*PROBLEM TO WORK ON*. Copy the lines verbatim, beginning with the line that contains "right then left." and continuing through the end of the data, and only those lines.

*** SOURCE DATA ***

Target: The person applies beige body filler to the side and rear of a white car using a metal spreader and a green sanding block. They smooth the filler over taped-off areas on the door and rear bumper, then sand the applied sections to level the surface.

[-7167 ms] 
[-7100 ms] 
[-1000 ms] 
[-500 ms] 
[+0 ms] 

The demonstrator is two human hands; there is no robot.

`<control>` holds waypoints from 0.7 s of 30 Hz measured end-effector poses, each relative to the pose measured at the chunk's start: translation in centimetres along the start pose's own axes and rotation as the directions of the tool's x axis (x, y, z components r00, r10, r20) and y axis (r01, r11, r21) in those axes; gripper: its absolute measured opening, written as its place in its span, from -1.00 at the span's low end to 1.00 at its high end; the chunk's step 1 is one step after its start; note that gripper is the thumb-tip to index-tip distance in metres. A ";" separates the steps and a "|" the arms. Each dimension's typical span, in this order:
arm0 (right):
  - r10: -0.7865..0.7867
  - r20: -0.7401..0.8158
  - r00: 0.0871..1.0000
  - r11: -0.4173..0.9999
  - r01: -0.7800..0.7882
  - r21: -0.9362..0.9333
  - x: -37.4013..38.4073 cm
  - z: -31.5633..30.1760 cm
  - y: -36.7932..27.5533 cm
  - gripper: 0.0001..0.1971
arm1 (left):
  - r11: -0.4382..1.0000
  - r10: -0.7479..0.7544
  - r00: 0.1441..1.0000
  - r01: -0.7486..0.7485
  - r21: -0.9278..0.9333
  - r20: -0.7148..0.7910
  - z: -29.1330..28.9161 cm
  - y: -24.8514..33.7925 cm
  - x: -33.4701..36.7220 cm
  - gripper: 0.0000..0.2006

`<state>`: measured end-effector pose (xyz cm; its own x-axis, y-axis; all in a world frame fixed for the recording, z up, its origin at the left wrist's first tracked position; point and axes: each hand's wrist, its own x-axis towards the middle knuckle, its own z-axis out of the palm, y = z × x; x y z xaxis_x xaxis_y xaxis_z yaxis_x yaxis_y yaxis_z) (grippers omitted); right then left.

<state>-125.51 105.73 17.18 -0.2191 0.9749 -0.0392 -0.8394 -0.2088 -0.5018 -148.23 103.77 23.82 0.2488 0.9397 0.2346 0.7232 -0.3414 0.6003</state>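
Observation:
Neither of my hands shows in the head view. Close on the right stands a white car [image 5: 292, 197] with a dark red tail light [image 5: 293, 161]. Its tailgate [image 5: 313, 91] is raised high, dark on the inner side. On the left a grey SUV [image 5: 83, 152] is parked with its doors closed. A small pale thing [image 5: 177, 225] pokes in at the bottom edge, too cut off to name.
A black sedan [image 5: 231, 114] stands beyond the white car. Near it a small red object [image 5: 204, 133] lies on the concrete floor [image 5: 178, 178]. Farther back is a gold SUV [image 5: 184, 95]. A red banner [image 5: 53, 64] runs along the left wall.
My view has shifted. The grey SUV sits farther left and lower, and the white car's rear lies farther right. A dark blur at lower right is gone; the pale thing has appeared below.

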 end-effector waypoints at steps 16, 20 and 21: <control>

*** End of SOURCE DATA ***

*FINISHED EXERCISE*.
`<state>`: measured end-effector pose (xyz cm; its own x-axis, y-axis; all in a world frame fixed for the recording, z up, its origin at the left wrist's first tracked position; point and axes: each hand's wrist, its own x-axis towards the middle knuckle, its own z-axis out of the palm, y = z × x; x y z xaxis_x xaxis_y xaxis_z yaxis_x yaxis_y yaxis_z) (grippers omitted); right then left.

<state>-125.51 105.73 17.18 -0.2191 0.9749 -0.0392 -0.8394 -0.2088 -0.5018 -148.23 103.77 23.82 0.2488 0.9397 0.2346 0.7232 -0.3414 0.6003</state>
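Observation:
Neither of my hands shows in the head view. Close on the right stands a white car [image 5: 292, 197] with a dark red tail light [image 5: 293, 161]. Its tailgate [image 5: 313, 91] is raised high, dark on the inner side. On the left a grey SUV [image 5: 83, 152] is parked with its doors closed. A small pale thing [image 5: 177, 225] pokes in at the bottom edge, too cut off to name.
A black sedan [image 5: 231, 114] stands beyond the white car. Near it a small red object [image 5: 204, 133] lies on the concrete floor [image 5: 178, 178]. Farther back is a gold SUV [image 5: 184, 95]. A red banner [image 5: 53, 64] runs along the left wall.
My view has shifted. The grey SUV sits farther left and lower, and the white car's rear lies farther right. A dark blur at lower right is gone; the pale thing has appeared below.
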
 end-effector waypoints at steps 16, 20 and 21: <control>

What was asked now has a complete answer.